Only if we understand the social resistance to vaccines, not just as individual selfishness or stupidity but as a historical and cultural phenomenon, can we think about how to counter it.

First, since it is rooted in a history of sometimes justified suspicion, it is vital that confidence is not assumed but earned. Everything must be laid out in the open – the risks as well as the benefits. “Trust me, I’m a doctor” will not cut it with those who are already mistrustful.

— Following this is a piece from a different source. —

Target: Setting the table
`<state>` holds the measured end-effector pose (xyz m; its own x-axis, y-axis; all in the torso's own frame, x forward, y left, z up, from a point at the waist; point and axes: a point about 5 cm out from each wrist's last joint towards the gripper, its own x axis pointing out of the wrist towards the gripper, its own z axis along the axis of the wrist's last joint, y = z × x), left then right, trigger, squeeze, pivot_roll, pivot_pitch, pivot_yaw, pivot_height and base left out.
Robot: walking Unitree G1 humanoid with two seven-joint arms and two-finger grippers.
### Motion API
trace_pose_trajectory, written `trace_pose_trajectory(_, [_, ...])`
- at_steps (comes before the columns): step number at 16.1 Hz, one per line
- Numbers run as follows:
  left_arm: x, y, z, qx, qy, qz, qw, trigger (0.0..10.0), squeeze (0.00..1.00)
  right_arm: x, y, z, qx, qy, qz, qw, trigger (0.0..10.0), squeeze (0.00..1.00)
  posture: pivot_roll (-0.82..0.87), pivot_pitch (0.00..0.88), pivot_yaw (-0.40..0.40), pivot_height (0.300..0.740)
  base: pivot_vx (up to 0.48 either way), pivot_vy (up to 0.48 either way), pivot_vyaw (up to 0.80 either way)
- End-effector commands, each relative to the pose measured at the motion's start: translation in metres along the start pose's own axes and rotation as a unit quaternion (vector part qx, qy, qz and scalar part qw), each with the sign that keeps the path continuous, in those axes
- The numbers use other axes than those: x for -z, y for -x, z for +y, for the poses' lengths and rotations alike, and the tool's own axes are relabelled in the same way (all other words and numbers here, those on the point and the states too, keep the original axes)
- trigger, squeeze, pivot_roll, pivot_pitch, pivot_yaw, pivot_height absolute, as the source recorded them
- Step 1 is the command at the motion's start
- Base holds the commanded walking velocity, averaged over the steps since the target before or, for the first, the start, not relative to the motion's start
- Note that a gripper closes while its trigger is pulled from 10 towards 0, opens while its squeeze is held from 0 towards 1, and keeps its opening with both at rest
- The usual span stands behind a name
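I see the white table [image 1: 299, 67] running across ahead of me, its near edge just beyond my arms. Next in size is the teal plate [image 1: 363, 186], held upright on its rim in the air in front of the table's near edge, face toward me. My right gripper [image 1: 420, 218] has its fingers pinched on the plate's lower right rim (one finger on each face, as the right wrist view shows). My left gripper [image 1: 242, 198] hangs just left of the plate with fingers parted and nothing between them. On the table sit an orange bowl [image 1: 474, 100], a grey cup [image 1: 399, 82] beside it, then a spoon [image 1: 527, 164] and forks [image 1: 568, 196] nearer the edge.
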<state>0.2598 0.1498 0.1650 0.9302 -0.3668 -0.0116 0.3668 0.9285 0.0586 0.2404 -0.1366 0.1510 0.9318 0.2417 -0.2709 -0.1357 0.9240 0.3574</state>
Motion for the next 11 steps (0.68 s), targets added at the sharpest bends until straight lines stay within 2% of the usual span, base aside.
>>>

Second, the authorities must counter the anti-vaxxers’ inherent advantage in story-telling. There has to be a kind of messaging that gives the lives that are being saved the same dramatic presence as the bad reactions will always have. Make them real, vivid, personal and intimate.

The science and logistics of conquering Covid-19 will unfold on a gigantic scale – billions of doses delivered to billions of people. But the dramatic story will have to be immediate and personal: your granny, your friend, your neighbour, your job.

What is not going to happen – all those deaths prevented – must be made to radiate in the collective imagination as powerfully as any epic tale of rescue.